Now that we have become sons of God we need to realize that we are more than creatures. As those who are sons and not merely creatures, we should not live a creature life but a son life.
There is a great difference between living the life of God’s creatures and living the life of God’s sons. For example, both the Bible and Confucius teach submission. But Confucius’ teaching concerning submission is merely ethical. The Bible’s teaching about submission is related to our living as sons of God. The teaching regarding submission found in the classical writings of Confucius only helps us to live as creatures of God. It has nothing to do with living as sons of God. No matter to what degree a Chinese person may practice submission according to the teachings of Confucius, he is still living as a creature of God, not as a son of God.
In one of his writings called The Highest Learning, Confucius speaks of developing and cultivating the “bright virtue.” To him, the highest attainment in ethics was to cultivate this bright virtue. Nevertheless, no matter how much we may develop this bright virtue according to the teachings of Confucius, we are still creatures of God.
What Confucius called the bright virtue is actually the conscience.
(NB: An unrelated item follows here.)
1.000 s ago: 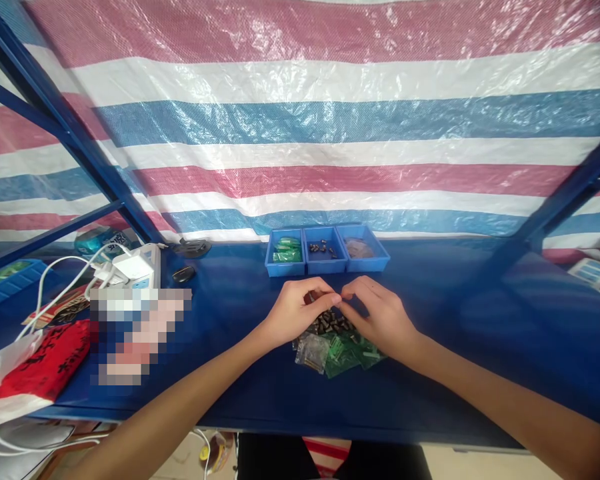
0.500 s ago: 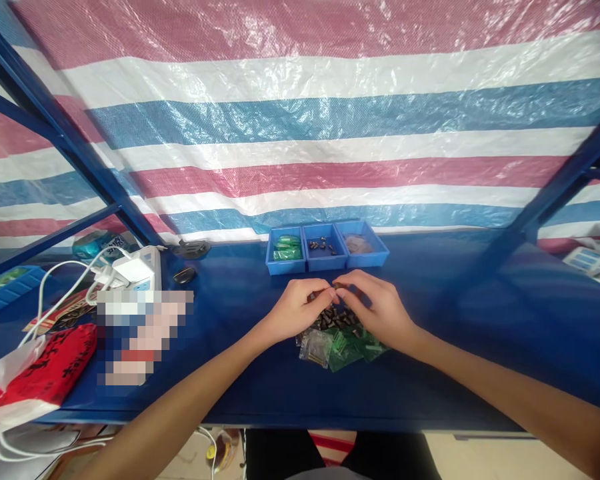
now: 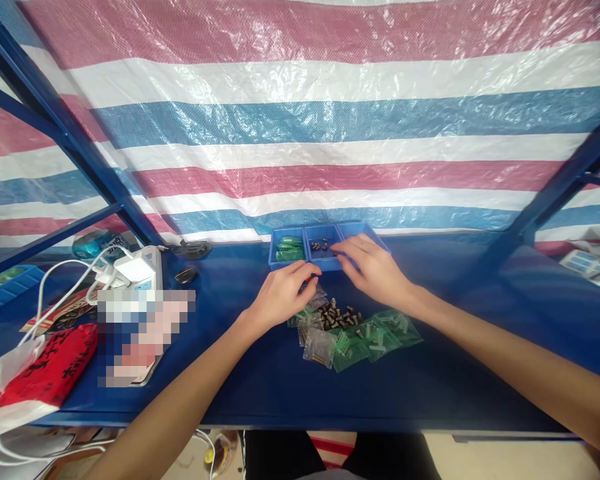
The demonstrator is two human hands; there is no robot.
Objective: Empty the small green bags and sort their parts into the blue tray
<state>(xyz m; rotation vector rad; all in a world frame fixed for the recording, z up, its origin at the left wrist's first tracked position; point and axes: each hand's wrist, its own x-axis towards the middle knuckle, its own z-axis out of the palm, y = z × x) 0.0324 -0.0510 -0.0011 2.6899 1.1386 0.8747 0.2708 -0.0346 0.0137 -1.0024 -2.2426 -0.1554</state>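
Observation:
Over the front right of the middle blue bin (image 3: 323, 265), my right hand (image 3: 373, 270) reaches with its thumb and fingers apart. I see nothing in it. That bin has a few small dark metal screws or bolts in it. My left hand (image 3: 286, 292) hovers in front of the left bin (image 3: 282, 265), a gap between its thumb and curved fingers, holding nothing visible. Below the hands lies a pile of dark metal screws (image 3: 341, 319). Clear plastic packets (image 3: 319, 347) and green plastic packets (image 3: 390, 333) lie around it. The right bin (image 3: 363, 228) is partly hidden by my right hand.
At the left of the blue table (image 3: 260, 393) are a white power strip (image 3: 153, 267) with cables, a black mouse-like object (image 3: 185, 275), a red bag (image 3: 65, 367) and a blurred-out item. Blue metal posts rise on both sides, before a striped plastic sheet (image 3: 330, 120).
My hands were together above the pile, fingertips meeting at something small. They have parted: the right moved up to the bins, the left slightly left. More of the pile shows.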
Thus, to develop the bright virtue is to develop the conscience. But even if one develops his conscience to a very high degree, he is still merely a creature of God, because he does not have the life of God. However, we who believe in Christ have the divine life and the divine nature. Now that we are sons of God, it should not be our goal to develop our bright virtue. To do this is simply to improve our living as God’s creatures. Instead of teaching us to improve our living as creatures, the Bible charges us to live as sons of God.
Ethics improves the human virtues of God’s creatures from one angle, and religion develops them from another. Both with religion and ethics the principle is the same. However, in contrast to both ethics and religion, it is not the goal of God’s salvation to develop the virtues of God’s creatures. First, God’s goal in His salvation is to make us sons. Second, His goal is to supply us with the divine life that we may grow. Third, God Himself as the life-giving Spirit dwells in us to live, move, and work in us. The disciples of Confucius may boast in their bright virtue. They may be proud of the fact that they have cultivated and developed this virtue. However, our boast is not in our bright virtue. Our boast is that we have God Himself living in us. Due to the influence of our religious background and environment, we Christians may not realize how wealthy we are. Our wealth is the Triune God, the Father, the Son, and the Spirit.